Все не получилось, как хотел. В Москве экзаменов не выдержал, а добравшись с трудом до Петербурга, вновь не смог потянуть за полный курс, сдал только на звание частного учителя. Стал преподавать в церковноприходской начальной школе-училище, скоро перешел в другое — в Сергиевский приход. Показалось отчего-то забавным (сам Сергей), да и должность была на грош повыше: и учитель вроде, и начальник-заведующий. Тут и выписал на хозяйство сестру, тишайшее, будто раз и навсегда испуганное создание. После, кстати, оказалась вполне нормальной женщиной — это брат ее так держал, что боялась слово произнести. Чрезвычайно был с учениками строг и резок, — впрочем, наниматели очень это одобряли. Когда занимался или говорил что-нибудь, сестра с молчаливым обожанием смотрела ему в рот, не шевелясь; он же, монолог прервав, досадливо обзывал ее первым подвернувшимся словом. И еще в плохом настроении срывал зло на вечно пьяном училищном старике-уборщике (он же сторож, истопник и швейцар). Старик до того дошел, что даже жаловаться однажды осмелился, безуспешно, разумеется, и последний раз.

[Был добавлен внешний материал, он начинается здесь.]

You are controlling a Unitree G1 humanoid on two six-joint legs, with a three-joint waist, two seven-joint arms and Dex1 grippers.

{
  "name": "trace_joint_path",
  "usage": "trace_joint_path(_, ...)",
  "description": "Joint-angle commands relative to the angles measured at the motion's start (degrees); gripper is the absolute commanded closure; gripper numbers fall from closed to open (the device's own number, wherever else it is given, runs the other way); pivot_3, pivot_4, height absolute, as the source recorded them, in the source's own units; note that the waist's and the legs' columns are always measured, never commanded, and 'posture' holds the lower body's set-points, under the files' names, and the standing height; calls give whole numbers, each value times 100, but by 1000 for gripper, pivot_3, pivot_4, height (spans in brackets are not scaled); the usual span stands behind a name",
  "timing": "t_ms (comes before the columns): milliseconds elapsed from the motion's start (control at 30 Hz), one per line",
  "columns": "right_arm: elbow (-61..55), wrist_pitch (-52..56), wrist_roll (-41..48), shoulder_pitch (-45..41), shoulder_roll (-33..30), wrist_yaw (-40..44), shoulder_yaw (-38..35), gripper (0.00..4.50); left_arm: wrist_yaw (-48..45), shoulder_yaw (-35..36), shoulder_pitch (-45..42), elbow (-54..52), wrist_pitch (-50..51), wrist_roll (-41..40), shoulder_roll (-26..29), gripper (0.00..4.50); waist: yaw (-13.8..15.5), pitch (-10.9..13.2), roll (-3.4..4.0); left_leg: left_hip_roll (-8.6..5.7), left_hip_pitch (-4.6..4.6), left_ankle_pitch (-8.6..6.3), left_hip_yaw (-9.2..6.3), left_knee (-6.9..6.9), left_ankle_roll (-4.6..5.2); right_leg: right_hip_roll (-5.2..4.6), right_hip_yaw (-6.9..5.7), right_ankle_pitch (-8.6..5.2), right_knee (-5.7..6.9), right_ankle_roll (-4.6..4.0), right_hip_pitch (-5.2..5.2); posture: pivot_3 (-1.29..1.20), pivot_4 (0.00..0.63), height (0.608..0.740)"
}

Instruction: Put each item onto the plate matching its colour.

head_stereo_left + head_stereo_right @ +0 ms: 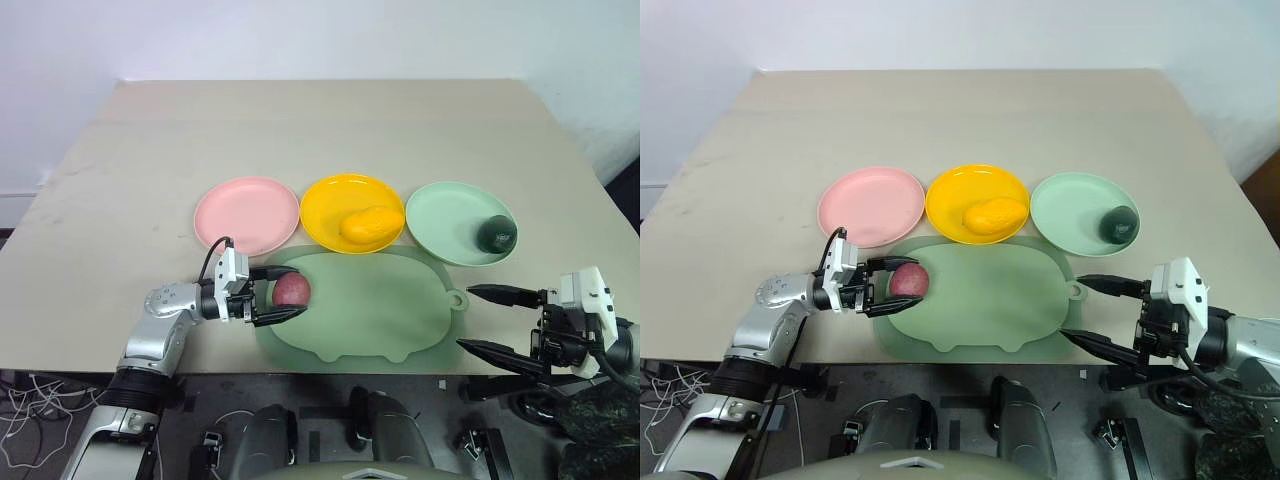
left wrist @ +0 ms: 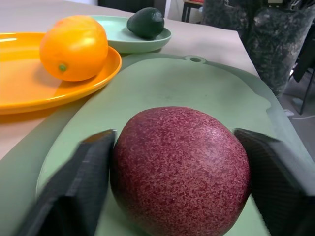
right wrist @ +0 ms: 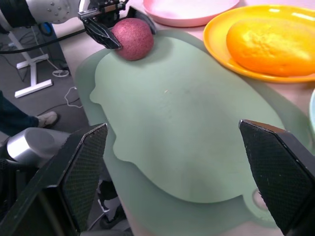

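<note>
**Last fruit gripped, pink plate waiting**

On the left end of the large flat green mat (image 1: 370,315), the left gripper (image 1: 280,302) has its two black fingers clamped on the round reddish-purple speckled fruit (image 1: 292,289), one finger on each side, the fruit resting on the mat. To do this step well, I would lift the fruit straight up until it clears the mat, carry it the short way far and left, and lower it over the middle of the round shallow pink plastic plate (image 1: 246,215) before letting go, since a round piece could roll off a shallow rim. The fruit's skin is matt and finely mottled. The oblong yellow fruit (image 1: 367,225) already lies on the yellow plate (image 1: 325,205), the dark green avocado-like piece (image 1: 496,234) on the mint green plate (image 1: 445,220). The right gripper (image 1: 492,319) hangs off the table's near right edge, fingers wide apart, holding nothing.
</note>
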Motion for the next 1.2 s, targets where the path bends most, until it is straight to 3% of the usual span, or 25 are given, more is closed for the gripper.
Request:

Бедность была безнадежная, безысходная, отупляющая. Мучительно и неизбывно ощущал в себе чудовищную энергию, словно свернулась до отказа внутри и давила изнутри пружина.
Экипажи проносились день и ночь, громко и возбужденно переговаривались нарядно одетые люди, весело и насыщенно протекала мимо проходящая жизнь. Из окон вылетали смех, музыка, свет. Мир был устроен так загадочно и странно, что в нем находились место и удача всем. Кроме Сергея Нечаева. Ибо он понимал удачу и место как нечто (что именно, сказать до поры не мог), распустившее бы в нем его пружину.
День, когда он вдруг понял, непреложно и явственно, что Россия нуждается в переделке, был, несомненно, самым счастливым днем в его жизни. Сразу все становилось на места, обретало смысл, назначение и цену. Ненавистный мир, вызывающий раздражение и злобу, стоил пожара и перестройки.
И, как это бывает одно к одному, как раз студенческие волнения. Сходки то на одной, то на другой квартире. Волнения сразу в трех институтах. Нехитрый и несложный вопрос: о необходимости иметь кассы взаимопомощи для бедствующих студентов, о неотложности заведения столовых на общественных началах и таких же доступных библиотек. И о том, наконец, — тема всегдашняя и давняя в России, — чтобы сами сходки были официально разрешены.